### Instructions to follow
Search the listing below for the line containing "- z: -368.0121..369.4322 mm". From there through the line containing "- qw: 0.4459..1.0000", transcribe every line exactly, both ends included.

+===+

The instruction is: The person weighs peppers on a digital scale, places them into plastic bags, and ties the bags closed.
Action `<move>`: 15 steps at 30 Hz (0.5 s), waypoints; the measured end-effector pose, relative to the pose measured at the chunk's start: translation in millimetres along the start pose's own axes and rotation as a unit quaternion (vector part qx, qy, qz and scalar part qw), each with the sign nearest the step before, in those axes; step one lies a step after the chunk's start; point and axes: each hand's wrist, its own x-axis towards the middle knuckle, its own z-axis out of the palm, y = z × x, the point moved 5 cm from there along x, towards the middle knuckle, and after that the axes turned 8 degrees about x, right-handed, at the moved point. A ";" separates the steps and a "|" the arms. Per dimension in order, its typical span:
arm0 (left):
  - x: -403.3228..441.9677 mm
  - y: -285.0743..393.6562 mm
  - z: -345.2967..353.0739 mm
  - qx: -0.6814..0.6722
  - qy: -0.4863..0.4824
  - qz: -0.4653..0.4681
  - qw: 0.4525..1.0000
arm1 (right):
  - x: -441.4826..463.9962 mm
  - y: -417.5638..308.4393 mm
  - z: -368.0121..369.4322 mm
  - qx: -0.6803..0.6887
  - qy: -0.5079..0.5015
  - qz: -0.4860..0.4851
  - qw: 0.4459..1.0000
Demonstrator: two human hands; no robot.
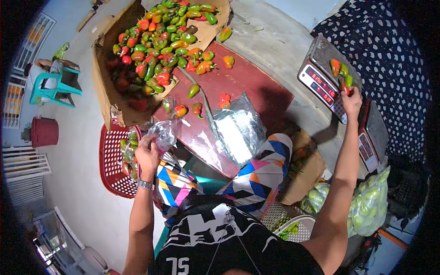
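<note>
My right hand (352, 101) is closed on a red pepper (347, 88) at the edge of a digital scale (321, 75) with lit red digits. More peppers (339, 68), orange and green, lie on the scale's plate. On the other side, my left hand (147, 153) pinches a clear plastic bag (163, 134) above a red perforated basket (114, 160). Bagged peppers (130, 153) show inside that basket. Loose peppers (197, 109) and a stack of clear bags (237, 128) lie on the red board (275, 89) before me.
A cardboard box (103, 87) at the upper left holds many peppers. A second scale (372, 133) stands at the right, above bags of green produce (369, 201). A light basket (302, 229) is by my right side. Someone sits on a green chair (46, 87) at far left.
</note>
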 end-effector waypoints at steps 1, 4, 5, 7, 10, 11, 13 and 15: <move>0.0 -2.3 1.3 -0.006 -0.005 -0.007 1.000 | 0.4 0.8 -2.0 -0.020 0.021 -0.023 0.999; 0.3 -1.4 -0.4 -0.013 0.002 -0.009 1.000 | 2.5 14.5 -2.9 -0.032 0.038 0.041 0.998; 0.0 1.6 -0.3 -0.008 0.017 0.003 1.000 | 1.2 18.0 -1.6 -0.011 0.052 0.055 0.997; 0.9 1.5 -0.7 0.004 0.035 0.024 0.999 | 8.5 45.5 6.2 0.000 0.066 0.043 0.997; 1.1 -0.4 0.3 0.005 0.020 0.009 1.000 | 3.1 68.9 24.8 0.305 -0.003 0.195 0.932; 0.5 -0.2 -0.8 0.013 0.022 0.013 1.000 | -2.7 65.8 32.4 0.409 -0.041 0.228 0.883; 0.7 0.6 -0.5 0.025 0.026 0.026 0.999 | -20.0 38.7 42.1 0.542 -0.102 0.270 0.789; 0.6 -0.6 0.3 0.007 0.018 0.008 1.000 | -37.1 -1.8 41.1 0.557 -0.099 0.284 0.774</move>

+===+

### Exercise answer
  - z: -368.0121..369.4322 mm
  - qx: -0.6803..0.6887
  - qy: -0.5079..0.5015
  - qz: -0.4860..0.4851
  - qw: 0.4459..1.0000

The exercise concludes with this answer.